▸ **Task to carry out**:
Starting at the line that contains "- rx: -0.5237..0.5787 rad" in the listing below, write out every line word for word until you have written the line that contains "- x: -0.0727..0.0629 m".

▸ **Data**:
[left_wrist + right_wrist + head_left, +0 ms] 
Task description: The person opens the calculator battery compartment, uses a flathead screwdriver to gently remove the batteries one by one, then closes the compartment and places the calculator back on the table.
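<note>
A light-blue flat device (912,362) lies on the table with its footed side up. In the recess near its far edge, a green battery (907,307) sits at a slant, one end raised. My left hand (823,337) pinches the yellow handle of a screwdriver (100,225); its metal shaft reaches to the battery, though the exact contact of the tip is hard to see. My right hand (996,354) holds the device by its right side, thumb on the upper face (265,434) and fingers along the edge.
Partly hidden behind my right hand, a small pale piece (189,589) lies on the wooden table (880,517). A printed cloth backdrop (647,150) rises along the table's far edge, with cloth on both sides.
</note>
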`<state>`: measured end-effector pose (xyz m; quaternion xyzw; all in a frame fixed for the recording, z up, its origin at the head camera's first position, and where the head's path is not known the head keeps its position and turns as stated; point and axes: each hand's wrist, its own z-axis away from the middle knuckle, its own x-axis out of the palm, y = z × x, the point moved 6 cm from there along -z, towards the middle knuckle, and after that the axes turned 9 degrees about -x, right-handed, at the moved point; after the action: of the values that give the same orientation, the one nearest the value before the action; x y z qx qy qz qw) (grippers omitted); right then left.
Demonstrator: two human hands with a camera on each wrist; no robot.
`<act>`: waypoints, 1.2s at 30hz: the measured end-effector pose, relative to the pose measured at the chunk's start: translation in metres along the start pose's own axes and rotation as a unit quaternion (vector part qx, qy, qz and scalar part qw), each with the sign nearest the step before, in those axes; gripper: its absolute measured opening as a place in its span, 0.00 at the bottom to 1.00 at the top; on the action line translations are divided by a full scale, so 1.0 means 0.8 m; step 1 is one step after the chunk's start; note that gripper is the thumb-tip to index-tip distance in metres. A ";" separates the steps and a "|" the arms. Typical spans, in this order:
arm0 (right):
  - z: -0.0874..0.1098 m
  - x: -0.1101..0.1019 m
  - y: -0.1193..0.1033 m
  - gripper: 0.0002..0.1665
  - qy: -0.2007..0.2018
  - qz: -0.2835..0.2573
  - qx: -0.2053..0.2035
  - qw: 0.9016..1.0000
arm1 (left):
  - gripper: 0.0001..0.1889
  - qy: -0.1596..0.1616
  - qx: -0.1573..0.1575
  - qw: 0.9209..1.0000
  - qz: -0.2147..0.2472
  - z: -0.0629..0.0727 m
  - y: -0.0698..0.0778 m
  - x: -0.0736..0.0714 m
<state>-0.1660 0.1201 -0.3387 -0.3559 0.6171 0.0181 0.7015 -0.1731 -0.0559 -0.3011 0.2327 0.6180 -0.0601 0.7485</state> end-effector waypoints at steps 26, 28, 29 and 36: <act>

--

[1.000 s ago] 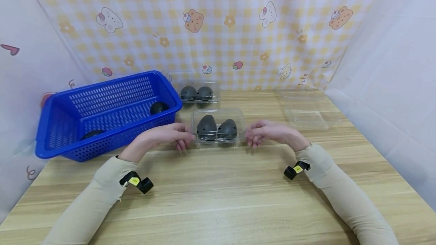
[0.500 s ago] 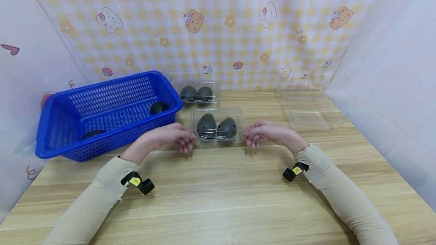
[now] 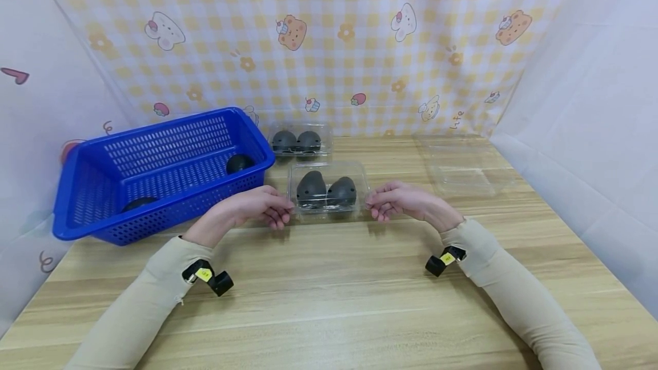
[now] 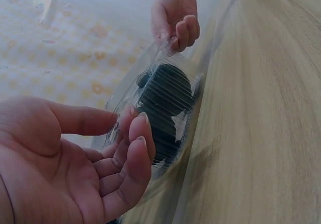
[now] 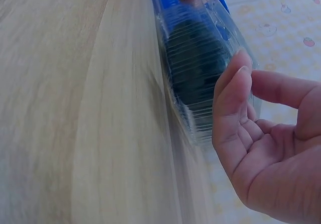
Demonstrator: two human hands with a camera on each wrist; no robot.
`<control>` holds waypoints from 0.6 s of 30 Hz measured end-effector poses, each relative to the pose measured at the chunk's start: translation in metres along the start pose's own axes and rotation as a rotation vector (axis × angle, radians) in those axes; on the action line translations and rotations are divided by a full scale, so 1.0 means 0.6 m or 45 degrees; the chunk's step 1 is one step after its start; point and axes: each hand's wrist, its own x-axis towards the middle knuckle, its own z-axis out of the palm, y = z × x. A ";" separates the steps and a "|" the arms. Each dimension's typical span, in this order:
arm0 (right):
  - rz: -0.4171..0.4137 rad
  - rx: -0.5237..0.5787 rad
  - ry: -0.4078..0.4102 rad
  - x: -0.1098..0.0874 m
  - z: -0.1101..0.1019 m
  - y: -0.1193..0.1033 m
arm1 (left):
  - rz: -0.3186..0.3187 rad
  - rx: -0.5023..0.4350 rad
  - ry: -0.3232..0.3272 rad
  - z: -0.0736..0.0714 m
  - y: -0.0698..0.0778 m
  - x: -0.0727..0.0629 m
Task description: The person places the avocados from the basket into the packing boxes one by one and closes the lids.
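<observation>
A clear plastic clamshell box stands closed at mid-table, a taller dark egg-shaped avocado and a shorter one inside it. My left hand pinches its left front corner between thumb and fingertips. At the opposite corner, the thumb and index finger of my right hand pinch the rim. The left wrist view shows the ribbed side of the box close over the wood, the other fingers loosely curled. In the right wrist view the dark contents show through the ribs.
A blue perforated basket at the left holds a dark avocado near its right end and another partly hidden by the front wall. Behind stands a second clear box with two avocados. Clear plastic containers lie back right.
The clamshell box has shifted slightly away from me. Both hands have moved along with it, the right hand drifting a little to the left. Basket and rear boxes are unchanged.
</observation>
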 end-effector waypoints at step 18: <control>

▸ **Task answer**:
  - rx: -0.5237..0.5787 rad
  - ry: -0.4078..0.4102 rad
  - x: -0.1098..0.0874 m
  - z: -0.1101..0.1019 m
  - y: -0.1193..0.1033 m
arm1 (left):
  - rz: -0.3186..0.3187 rad
  - rx: -0.5023..0.4350 rad
  - ry: -0.3232..0.3272 rad
  - z: -0.0736..0.0714 m
  - y: -0.0698..0.0778 m
  - x: -0.0727..0.0629 m

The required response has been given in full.